Parlando del New York Times, nello specifico, Jeff Roberts immagina per la Grey Lady un 2013 particolarmente duro: se è vero che le entrate dovute alla diffusione sembrano essere buone, quelle dal versante della pubblicità continuano comunque a scendere, in uno scenario nel quale il brand, fortissimo, prima o poi non potrà più fare da garante. È pur vero che la proprietà è riuscita a mettere da parte, grazie ad alcune cessioni, una sorta di tesoretto, ma Roberts si aspetta che il denaro finirà per esser impiegato nei prossimi mesi nella distribuzione di dividendi più che negli investimenti editoriali. La sua previsione per il prossimo anno, nel panorama giornalistico, è che comunque sarà quello del Pulitzer a BuzzFeed. «Yes, you read that right», precisa: se è arrivato nella redazione dell'Huffington Post, allora è probabile che prima o poi possa toccare alla creatura gattofila di Smith e Peretti, che si starebbe conquistando il rispetto di lettori e concorrenti.
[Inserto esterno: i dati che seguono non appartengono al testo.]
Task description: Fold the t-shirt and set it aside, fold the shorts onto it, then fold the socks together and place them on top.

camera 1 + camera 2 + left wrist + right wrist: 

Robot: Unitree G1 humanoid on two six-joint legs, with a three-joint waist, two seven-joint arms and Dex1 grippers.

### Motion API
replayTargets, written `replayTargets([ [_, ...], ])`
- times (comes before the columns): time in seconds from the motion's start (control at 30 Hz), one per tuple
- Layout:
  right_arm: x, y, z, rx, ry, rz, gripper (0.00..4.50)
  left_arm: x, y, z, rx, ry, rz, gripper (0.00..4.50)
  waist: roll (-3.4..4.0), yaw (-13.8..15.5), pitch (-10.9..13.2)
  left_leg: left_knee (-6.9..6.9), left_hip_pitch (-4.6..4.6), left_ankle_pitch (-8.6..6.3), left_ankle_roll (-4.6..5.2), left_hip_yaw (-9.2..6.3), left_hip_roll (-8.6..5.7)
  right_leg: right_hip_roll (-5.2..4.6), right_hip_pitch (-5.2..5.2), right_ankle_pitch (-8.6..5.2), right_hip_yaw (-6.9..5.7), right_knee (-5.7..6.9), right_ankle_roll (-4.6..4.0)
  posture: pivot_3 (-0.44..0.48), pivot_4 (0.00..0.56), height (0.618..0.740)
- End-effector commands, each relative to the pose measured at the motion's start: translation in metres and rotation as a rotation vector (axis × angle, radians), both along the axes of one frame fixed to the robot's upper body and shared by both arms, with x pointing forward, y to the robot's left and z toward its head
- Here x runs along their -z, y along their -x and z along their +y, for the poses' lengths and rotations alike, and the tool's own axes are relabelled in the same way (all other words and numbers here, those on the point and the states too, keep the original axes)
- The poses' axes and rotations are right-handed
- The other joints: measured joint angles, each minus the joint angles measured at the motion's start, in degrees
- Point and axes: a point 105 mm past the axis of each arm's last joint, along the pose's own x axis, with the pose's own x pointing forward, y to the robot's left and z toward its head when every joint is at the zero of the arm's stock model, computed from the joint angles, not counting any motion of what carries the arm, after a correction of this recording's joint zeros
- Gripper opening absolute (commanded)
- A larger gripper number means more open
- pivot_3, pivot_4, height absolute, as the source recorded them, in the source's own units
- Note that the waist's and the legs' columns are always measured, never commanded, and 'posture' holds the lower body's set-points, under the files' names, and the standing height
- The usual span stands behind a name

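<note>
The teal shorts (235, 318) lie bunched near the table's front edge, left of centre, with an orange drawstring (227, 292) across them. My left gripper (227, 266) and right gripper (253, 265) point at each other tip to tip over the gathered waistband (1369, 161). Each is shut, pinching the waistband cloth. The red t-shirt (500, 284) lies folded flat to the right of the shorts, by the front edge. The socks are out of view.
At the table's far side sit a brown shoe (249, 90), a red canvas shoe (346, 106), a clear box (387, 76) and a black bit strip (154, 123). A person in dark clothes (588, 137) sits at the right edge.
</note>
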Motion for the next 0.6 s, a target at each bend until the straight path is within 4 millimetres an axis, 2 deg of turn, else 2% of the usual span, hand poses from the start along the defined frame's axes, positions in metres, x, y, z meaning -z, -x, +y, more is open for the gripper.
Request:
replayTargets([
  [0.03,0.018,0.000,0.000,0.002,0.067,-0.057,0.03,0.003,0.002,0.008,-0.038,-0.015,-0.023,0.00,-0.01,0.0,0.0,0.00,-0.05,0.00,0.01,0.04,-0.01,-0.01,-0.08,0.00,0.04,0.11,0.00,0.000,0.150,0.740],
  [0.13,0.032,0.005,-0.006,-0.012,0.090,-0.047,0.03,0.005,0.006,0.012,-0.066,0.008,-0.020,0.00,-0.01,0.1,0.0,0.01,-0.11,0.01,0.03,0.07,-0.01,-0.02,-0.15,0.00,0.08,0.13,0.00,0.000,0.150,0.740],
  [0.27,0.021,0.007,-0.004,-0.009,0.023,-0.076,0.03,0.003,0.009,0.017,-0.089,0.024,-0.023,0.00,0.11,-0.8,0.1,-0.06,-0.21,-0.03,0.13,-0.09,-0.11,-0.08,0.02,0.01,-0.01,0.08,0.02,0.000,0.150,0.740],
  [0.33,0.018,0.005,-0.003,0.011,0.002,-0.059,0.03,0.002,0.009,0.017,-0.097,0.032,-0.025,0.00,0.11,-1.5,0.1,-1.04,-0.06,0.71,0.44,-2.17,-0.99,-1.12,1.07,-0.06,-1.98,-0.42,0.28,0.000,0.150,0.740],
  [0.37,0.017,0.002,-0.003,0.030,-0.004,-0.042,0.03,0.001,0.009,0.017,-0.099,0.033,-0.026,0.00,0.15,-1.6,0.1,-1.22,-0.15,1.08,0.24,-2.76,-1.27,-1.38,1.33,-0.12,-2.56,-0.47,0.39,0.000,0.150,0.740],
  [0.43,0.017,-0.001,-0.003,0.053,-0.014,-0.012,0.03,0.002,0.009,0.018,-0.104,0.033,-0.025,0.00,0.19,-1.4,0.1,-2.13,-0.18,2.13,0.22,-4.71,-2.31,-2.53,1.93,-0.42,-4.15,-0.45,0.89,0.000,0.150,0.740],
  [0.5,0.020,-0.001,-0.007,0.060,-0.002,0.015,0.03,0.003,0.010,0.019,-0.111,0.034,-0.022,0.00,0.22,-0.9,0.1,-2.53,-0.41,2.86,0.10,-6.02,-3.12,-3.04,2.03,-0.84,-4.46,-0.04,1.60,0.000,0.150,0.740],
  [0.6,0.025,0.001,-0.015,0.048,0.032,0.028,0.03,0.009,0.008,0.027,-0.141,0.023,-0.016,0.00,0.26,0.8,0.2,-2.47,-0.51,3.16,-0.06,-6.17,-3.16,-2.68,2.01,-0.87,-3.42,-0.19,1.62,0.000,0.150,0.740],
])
Quanto al 2012 - del quale, dal punto di vista economico, sappiamo già abbastanza - c'è da segnalare l'interessante analisi di Hamish McKenzie su PandoDaily: secondo i dati di MediaFinder - un archivio che registra i dati di magazine americani e canadesi - quest'anno sarebbero stati lanciati 195 titoli, 14 in più rispetto al 2011 e dei quali solo 24 digital only, contro i 29 dell'anno precedente. In totale, avrebbero chiuso 'solo' 82 riviste - contro 152. La tendenza sarebbe quella alla creazione di magazine di 'valore' - che continuano a nascere e a sopravvivere a dispetto di riviste generaliste come Newsweek e Time che invece soffrono molto -, una stampa di qualità per un modello molto simile a quello del giornale di lusso proposto la settimana scorsa da John Cassidy sul New Yorker. La morale, conclude l'autore, non è che il digitale ha ucciso i magazine: li ha sfoltiti, li ha resi «più esclusivi». In sostanza, avrebbero solo cambiato forma.